# Need recommendations for a Conventional Rod for Shark (castable)



## solid7 (Dec 31, 2010)

I'm getting into surf casting for (bigger) sharks now, and have decided to gear up for something that I can take up to about a 300#. For a reel, I've been at it for a while, and have decided on an Avet LX 6/3 Raptor. What eludes me now, however, is a rod.

I've never thrown "8 & bait" - that's just not something that's done down here. Most guys who shark fish around here yak the baits out. (as I also have in the past) However, I don't want to yak baits, I want to cast them. Being that I haven't thrown heavy, I need some expert advice on a capable rod. Since big baits are involved, would it be safe to say that I could be casting 8-12 oz. of lead?

I am planning on using bluefish heads primarily, as I have an abundant supply of them available. (I always keep them)
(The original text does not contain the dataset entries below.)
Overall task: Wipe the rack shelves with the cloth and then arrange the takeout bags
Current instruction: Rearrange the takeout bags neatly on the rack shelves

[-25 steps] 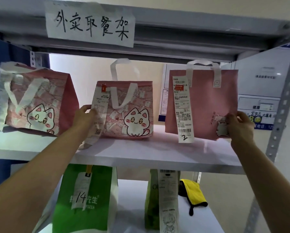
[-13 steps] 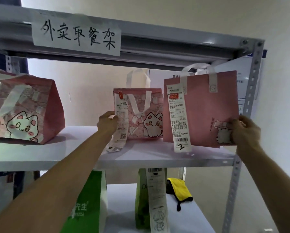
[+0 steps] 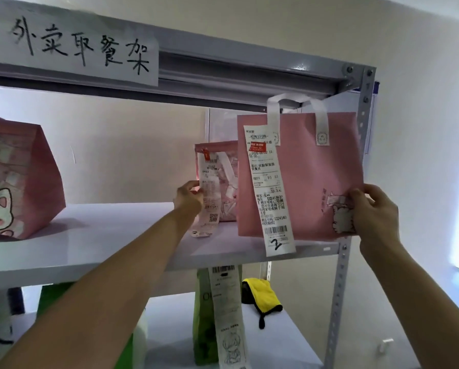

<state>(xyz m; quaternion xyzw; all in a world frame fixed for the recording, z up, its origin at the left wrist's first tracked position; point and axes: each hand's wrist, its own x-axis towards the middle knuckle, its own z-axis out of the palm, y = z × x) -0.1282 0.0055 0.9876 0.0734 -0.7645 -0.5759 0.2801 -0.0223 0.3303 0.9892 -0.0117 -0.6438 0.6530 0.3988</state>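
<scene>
Two bags slid together since a second ago: left hand (image 3: pixel 189 199) fingers pinch cat bag (image 3: pixel 217 179), right hand (image 3: pixel 374 211) grips plain bag (image 3: pixel 302 177), overlapping on shelf (image 3: pixel 116 235). Cloth (image 3: pixel 263 295) lies below; arranging underway.

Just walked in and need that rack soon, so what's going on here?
A person is arranging takeout bags on the rack's upper shelf. The right hand grips the lower right corner of the plain pink bag, whose receipt is marked 2. The left hand pinches the side of the smaller cat-print bag behind it. The yellow cloth lies on the shelf below.
</scene>
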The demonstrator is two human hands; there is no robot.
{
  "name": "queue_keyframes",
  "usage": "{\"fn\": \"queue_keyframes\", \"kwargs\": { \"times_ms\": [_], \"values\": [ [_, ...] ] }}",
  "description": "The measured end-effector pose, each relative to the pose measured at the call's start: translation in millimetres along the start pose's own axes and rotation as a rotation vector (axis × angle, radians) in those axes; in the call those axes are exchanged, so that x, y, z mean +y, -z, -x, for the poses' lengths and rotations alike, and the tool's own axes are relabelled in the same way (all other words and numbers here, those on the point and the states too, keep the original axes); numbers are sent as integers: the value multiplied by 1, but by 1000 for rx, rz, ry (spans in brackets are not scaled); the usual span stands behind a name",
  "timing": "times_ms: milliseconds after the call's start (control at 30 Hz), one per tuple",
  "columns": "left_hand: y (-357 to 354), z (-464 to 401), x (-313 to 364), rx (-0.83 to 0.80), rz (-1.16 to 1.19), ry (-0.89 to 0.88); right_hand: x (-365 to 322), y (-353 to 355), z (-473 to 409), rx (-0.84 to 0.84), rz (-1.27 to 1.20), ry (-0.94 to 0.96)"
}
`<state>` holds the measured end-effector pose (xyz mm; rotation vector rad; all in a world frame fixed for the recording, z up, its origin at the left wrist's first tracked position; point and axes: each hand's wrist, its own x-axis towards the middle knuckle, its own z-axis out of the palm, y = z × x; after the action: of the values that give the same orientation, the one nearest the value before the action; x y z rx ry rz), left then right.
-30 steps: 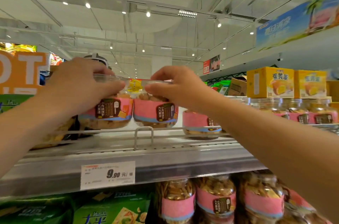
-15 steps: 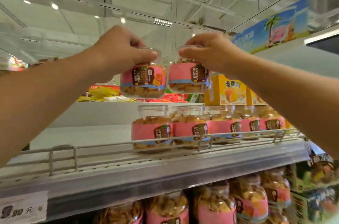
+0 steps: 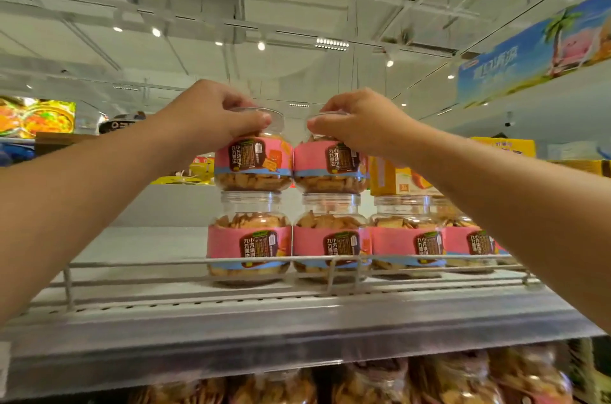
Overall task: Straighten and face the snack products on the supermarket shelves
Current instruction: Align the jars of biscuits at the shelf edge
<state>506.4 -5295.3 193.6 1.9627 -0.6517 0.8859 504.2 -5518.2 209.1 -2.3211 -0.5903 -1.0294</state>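
Two jars, one hung upright under each hand.
Left hand grips left jar, right hand right jar; lower jars sit directly beneath.

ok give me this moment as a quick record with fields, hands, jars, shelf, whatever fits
place: supermarket shelf with a wire rail along its front
left hand: grips the lid of the left top jar
right hand: grips the lid of the right top jar
top jars: each sits on a bottom jar, side by side, labels forward
bottom row: four pink-label jars visible behind the rail
behind: yellow boxes
shelf below: more jars, blurred
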Motion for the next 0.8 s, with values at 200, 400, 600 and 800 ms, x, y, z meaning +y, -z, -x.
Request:
{"fn": "queue_keyframes", "kwargs": {
  "times_ms": [200, 400, 600, 800],
  "values": [
    [-1, 2, -4, 2, 37, 3, -2, -2, 3, -13, -11, -9],
    [-5, 6, -8, 12, 31, -36, -7, -3, 8, -29, -18, -32],
    [-5, 9, -6, -39, -25, -30, -13, -5, 14, 3, -4, -61],
    [-13, 41, 4, 360, -273, -332, -10, -6, 54, 272, 153, 119]
  ]
}}
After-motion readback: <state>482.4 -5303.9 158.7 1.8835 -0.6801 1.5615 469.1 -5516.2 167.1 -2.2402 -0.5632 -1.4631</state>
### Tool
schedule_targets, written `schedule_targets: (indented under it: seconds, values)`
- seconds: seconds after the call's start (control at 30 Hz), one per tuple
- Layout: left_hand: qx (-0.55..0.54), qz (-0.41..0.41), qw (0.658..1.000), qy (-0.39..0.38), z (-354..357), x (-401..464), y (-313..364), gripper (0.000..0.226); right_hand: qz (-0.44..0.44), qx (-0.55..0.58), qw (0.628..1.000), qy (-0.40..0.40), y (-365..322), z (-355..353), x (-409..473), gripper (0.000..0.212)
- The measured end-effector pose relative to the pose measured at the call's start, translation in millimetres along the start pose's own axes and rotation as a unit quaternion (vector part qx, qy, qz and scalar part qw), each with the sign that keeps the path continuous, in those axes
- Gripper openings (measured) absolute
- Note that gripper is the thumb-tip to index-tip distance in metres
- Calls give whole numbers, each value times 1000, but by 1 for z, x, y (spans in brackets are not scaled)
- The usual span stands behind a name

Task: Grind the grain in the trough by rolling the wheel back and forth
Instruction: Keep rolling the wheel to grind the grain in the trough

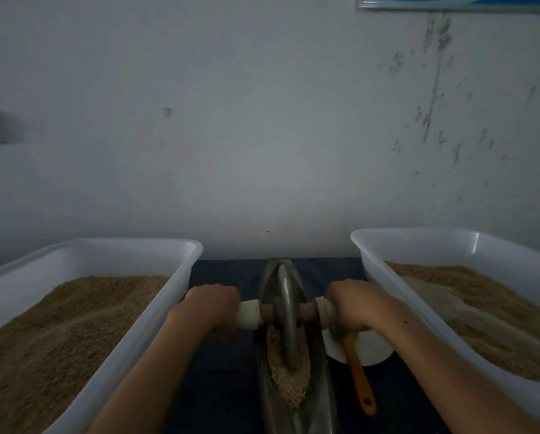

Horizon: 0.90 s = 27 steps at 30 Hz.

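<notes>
A narrow boat-shaped metal trough (320, 399) runs away from me at the centre of the dark table. Brown crushed grain (290, 386) lies along its bottom, mostly in the near half. A grey metal wheel (285, 314) stands upright in the trough's far half on a wooden axle with white handle sleeves (248, 314). My left hand (210, 306) grips the left handle. My right hand (351, 305) grips the right handle.
A white plastic tub (181, 277) of brown grain stands on the left and another tub (365, 255) on the right. A white bowl (372, 349) with an orange-handled brush (361, 383) sits right of the trough. A grey wall rises just behind.
</notes>
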<state>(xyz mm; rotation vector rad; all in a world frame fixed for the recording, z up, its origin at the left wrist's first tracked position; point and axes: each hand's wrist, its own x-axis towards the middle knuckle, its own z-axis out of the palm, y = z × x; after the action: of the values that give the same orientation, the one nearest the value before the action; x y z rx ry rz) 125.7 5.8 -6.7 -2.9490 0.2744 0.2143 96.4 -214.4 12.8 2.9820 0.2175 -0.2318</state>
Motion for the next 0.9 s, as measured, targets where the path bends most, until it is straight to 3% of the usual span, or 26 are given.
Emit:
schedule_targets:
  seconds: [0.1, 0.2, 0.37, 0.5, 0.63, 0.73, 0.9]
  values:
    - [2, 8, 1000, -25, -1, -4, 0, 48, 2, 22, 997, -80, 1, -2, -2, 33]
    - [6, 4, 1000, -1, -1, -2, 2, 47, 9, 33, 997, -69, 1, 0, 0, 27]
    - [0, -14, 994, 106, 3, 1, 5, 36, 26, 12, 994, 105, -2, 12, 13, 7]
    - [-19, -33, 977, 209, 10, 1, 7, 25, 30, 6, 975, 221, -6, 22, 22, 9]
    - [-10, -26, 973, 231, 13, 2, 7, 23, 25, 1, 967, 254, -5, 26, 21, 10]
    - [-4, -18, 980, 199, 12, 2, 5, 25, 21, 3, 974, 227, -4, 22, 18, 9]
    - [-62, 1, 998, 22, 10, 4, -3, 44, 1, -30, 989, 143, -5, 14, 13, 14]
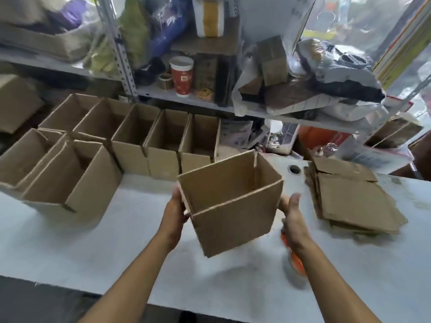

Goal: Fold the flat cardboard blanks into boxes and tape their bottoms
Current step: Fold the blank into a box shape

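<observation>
Looking down from the head cam, two bare forearms reached out over a white table [116, 241], with the near edge dropping off to a dark floor at the bottom of the shot. Surface looked a bit scuffed and had a round cable hole [294, 169] toward the back.

Held up over the middle of the table was a folded box [233, 206], open top facing up, tilted a little. It sat right between the two hands. Left hand [175, 214] was flat against the box's left wall, fingers fairly straight, pressing in rather than wrapped round. Right hand [292, 214] was at the right wall, palm turned toward the box, fingers loose and apart; couldn't really tell if it was actually touching the cardboard or just next to it. Under the right wrist there was an orange tape dispenser [294, 257] lying on the table, mostly hidden and blurry.

Right of the hands, a messy stack of flat blanks [354, 201] lay on the table, well apart from the held box. On the left and along the back edge stood a bunch of finished boxes [130, 145], all open-topped, packed side by side in rows and touching each other.

Behind all that was a metal shelf unit [123, 73] crammed with plastic bags, cardboard and odd stuff, including a red paper cup [182, 76] with a white rim.
</observation>
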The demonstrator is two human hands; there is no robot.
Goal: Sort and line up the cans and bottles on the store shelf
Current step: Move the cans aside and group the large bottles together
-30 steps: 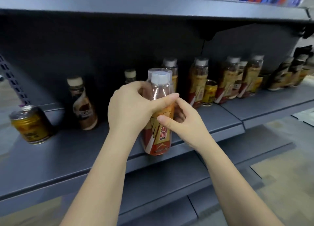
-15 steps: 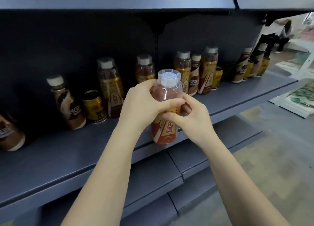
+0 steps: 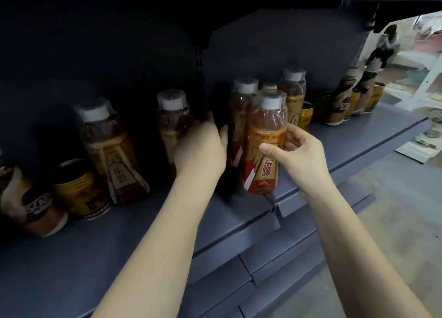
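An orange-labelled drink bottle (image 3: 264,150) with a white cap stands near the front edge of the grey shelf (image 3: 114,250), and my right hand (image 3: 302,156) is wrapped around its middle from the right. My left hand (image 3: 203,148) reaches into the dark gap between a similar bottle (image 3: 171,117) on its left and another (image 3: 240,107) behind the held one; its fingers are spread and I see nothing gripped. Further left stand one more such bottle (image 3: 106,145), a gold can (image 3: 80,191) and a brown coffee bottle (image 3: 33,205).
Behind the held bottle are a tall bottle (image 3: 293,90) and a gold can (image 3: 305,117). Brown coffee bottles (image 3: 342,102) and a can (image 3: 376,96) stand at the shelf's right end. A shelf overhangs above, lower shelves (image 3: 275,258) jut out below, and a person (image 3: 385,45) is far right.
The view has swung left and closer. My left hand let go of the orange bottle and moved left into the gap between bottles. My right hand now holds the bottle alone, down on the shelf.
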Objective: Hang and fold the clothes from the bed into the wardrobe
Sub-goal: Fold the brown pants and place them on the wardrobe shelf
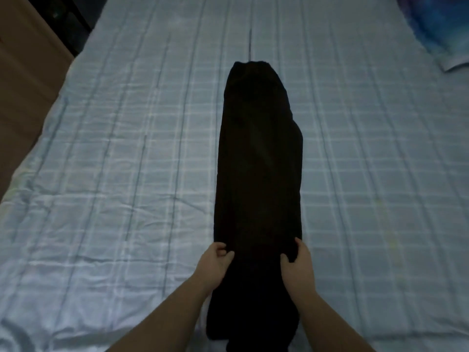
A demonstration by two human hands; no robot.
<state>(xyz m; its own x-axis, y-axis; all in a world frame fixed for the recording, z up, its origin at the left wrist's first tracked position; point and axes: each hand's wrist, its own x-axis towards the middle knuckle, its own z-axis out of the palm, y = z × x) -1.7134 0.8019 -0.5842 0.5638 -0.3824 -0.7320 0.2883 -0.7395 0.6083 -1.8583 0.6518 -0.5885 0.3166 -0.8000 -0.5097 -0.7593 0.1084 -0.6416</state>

I'm planning an October trip to OBX, where this setup will come into play. Still need to check the species list and regs, but I'd sure be happy to hear some input from the locals and regulars.

Thank you.


----------



## Garboman (Jul 22, 2010)

If you have not thrown heavy baits I would suggest working out, it is very easy to hurt/tear/aggravate a tendon or ligament especially when casting heavier baits Everyone I know who Drum fishes at one time or another spent all or part of a season nursing a fishing injury related to casting.

I spent two miserable seasons where I could barely raise my left arm up with out pain, which was derived from casting a heaver. IF you are not 20 years old it takes longer to recover. And there is nothing worse to me anyway than not being competitive. I could cast, but afterwards after I cooled down there was constant pain. I went to the Gym and corrected the weakness in the tendons...

Mullet Heads are superior to Bluefish heads
Bluefish heads bleed out too quickly, A decent sized Mullet head will keep on exuding oils for at least one hour

Buy one of Tommy's Cast Pro 6-10 ounces which I have been told are easy to load and Tommy will be inclined to help you get your cast together

I think some of the fellas fish for Tarpon down in Florida same way that Drum fishermen on the OBX do except if the surf/current is less use a lighter weight. When the Tarpon are following the migrating Mullet they bomb a Mullet head out over a bar and get hooked up.

A review of Shipping costs for the somewhat standard nine foot tip All Star or WRI Drum rods is around $130 counting the PVC tube

You want to practice BEFORE you get to the OBX as there are a lot of real  in the peanut gallery and be careful cause a bunch of them Cops you like to tease fish the OBX


----------



## solid7 (Dec 31, 2010)

Garboman said:


> If you have not thrown heavy baits I would suggest working out, it is very easy to hurt/tear/aggravate a tendon or ligament especially when casting heavier baits Everyone I know who Drum fishes at one time or another spent all or part of a season nursing a fishing injury related to casting.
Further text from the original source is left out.